Configuração de pacotes de automação declarativa

Este artigo descreve a sintaxe para arquivos de configuração de pacotes, que definem os Pacotes de Automação Declarativa (anteriormente conhecidos como Pacotes Ativos Databricks ). Veja O que são pacotes de automação declarativa?

Para criar e trabalhar com pacotes, consulte Desenvolver pacotes de automação declarativa.

Para obter informações sobre a configuração do pacote, consulte a Referência de configuração.

databricks.yml

Um pacote deve conter um (e somente um) arquivo de configuração chamado databricks.yml na raiz da pasta do projeto do pacote. databricks.yml é o principal arquivo de configuração que define um pacote, mas pode fazer referência a outros arquivos de configuração, como arquivos de configuração de recurso, no mapeamento include. A configuração do pacote é expressa em YAML. Para obter mais informações sobre o YAML, consulte a especificação oficial do YAML.
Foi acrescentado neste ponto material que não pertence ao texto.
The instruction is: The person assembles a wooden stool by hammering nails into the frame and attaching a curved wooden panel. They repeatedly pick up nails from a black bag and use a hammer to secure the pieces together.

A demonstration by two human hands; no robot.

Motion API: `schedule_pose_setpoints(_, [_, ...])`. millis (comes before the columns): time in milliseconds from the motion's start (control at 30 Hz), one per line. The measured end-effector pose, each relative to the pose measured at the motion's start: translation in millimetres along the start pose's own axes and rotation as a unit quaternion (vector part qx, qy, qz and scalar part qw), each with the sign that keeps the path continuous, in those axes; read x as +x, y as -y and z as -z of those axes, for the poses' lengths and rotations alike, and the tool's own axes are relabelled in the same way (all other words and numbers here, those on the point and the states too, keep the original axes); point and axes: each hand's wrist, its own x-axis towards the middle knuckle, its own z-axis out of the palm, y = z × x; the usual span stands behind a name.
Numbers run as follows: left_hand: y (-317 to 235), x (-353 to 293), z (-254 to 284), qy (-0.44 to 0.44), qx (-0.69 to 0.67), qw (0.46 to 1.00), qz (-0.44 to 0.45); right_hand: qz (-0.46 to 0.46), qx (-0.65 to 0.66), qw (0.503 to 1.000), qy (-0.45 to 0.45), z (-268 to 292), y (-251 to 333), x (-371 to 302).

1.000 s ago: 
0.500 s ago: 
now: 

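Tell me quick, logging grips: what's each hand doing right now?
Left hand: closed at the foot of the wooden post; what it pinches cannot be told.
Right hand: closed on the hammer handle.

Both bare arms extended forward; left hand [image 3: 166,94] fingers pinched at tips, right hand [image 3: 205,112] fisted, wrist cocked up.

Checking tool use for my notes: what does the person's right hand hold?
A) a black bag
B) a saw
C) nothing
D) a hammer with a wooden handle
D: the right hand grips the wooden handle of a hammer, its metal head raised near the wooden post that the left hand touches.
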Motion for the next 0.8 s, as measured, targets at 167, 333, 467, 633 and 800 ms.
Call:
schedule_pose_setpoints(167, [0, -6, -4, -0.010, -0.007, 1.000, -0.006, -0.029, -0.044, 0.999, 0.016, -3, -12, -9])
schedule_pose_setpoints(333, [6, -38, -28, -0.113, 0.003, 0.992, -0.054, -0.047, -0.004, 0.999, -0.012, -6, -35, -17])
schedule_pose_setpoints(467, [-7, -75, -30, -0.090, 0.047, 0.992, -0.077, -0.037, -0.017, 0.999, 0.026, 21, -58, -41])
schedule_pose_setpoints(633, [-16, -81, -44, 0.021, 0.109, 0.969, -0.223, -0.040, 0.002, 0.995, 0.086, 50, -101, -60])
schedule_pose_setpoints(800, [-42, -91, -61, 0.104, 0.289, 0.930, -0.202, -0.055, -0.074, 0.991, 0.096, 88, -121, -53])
O mais simples databricks.yml define o nome do pacote, que é um mapeamento de nível superior obrigatório, e uma implantação de destino.

YAML
bundle:
  name: my_bundle

targets:
  dev:
    default: true

Para obter detalhes sobre todos os mapeamentos de nível superior, consulte a Referência de configuração.

dica

O suporte Python para Declarative Automation Bundles permite que você defina recursos em Python. Consulte Configuração de pacotes em Python.

Especificação

A seguinte especificação YAML fornece a chave de configuração de nível superior para Pacotes de Automação Declarativa. Para obter informações completas sobre a configuração, consulte o recurso Referência de configuração e Pacotes de automação declarativa.

YAML
# This is the default bundle configuration if not otherwise overridden in
# the "targets" top-level mapping.
bundle: # Required.
  name: string # Required.
  databricks_cli_version: string
  cluster_id: string
  deployment: Map
  git:
    origin_url: string
    branch: string

# This is the identity to use to run the bundle
run_as:
  - user_name: <user-name>
  - service_principal_name: <service-principal-name>

# These are any additional configuration files to include.
include:
  - '<some-file-or-path-glob-to-include>'
  - '<another-file-or-path-glob-to-include>'

# These are any scripts that can be run.
scripts:
  <some-unique-script-name>:
    content: string

# These are any additional files or paths to include or exclude.
sync:
  include:
    - '<some-file-or-path-glob-to-include>'
    - '<another-file-or-path-glob-to-include>'
  exclude:
    - '<some-file-or-path-glob-to-exclude>'
    - '<another-file-or-path-glob-to-exclude>'
  paths:
    - '<some-file-or-path-to-synchronize>'

# These are the default artifact settings if not otherwise overridden in
# the targets top-level mapping.
artifacts:
  <some-unique-artifact-identifier>:
    build: string
    dynamic_version: boolean
    executable: string
    files:
      - source: string
    path: string
    type: string

# These are for any custom variables for use throughout the bundle.
variables:
  <some-unique-variable-name>:
    description: string
    default: string or complex
    lookup: Map
    type: string # The only valid value is "complex" if the variable is a complex variable, otherwise do not define this key.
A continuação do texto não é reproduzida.